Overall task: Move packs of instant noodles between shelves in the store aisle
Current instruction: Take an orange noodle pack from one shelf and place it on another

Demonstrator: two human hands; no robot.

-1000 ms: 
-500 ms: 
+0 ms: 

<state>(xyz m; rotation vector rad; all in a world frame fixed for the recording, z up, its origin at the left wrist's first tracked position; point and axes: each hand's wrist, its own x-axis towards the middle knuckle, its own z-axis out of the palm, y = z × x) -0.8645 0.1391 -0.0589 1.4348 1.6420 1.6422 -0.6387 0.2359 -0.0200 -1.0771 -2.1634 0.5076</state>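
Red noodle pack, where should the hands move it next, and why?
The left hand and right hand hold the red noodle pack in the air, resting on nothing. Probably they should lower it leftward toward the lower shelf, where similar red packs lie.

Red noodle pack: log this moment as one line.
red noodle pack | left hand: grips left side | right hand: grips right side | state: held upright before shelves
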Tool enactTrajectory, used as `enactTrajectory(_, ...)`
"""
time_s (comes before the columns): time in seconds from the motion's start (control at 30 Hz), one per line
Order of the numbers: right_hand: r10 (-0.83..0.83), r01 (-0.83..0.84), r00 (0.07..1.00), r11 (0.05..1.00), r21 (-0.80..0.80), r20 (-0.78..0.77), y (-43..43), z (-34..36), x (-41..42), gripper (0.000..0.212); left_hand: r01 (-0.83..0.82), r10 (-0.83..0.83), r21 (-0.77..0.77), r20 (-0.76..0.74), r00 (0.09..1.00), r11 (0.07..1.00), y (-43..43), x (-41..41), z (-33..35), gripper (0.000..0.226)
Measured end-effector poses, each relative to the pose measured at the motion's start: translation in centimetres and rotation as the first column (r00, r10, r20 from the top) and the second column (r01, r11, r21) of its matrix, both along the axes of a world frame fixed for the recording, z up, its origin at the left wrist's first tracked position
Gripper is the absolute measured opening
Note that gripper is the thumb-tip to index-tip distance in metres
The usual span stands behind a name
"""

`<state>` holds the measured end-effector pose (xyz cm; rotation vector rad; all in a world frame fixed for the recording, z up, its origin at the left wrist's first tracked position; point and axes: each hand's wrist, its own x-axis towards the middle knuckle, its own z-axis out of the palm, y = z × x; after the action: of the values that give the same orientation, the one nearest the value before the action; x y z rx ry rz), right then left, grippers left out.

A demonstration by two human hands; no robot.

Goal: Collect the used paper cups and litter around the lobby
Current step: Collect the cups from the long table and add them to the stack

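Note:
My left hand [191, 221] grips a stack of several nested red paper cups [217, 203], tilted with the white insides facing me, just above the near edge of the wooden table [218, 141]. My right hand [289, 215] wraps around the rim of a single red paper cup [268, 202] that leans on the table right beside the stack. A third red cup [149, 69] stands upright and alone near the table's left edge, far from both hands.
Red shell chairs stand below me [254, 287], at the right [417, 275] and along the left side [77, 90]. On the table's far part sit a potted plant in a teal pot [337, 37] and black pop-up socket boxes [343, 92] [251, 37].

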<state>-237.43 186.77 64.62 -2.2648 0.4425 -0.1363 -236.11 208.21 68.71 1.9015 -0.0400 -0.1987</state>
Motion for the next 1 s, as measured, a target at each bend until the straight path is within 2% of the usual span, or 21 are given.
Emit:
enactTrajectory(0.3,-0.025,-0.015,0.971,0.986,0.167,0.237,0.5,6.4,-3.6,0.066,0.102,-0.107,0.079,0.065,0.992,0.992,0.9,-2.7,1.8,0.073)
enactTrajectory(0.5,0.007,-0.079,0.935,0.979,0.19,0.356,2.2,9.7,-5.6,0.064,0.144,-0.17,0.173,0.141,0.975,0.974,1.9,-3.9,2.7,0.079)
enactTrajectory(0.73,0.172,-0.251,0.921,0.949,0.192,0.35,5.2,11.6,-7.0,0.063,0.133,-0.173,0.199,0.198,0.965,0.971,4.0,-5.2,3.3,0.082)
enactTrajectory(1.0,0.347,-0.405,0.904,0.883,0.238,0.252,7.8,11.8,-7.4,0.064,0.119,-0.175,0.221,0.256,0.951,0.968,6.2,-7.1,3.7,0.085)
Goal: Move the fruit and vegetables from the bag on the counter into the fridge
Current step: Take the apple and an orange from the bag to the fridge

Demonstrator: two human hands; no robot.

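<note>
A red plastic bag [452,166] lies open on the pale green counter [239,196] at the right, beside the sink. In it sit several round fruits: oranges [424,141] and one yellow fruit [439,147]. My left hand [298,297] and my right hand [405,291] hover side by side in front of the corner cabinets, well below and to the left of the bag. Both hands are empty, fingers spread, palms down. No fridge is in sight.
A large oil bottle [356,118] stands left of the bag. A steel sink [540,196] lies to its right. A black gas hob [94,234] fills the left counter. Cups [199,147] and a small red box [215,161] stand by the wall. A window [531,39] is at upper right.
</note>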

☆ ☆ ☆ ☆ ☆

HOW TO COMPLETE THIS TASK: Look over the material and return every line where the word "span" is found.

RESPONSE BELOW:
The usual span stands behind a name
Motion for the next 1 s, as measured, a target at each bend until the straight path is within 2% of the usual span, or 21 are given.

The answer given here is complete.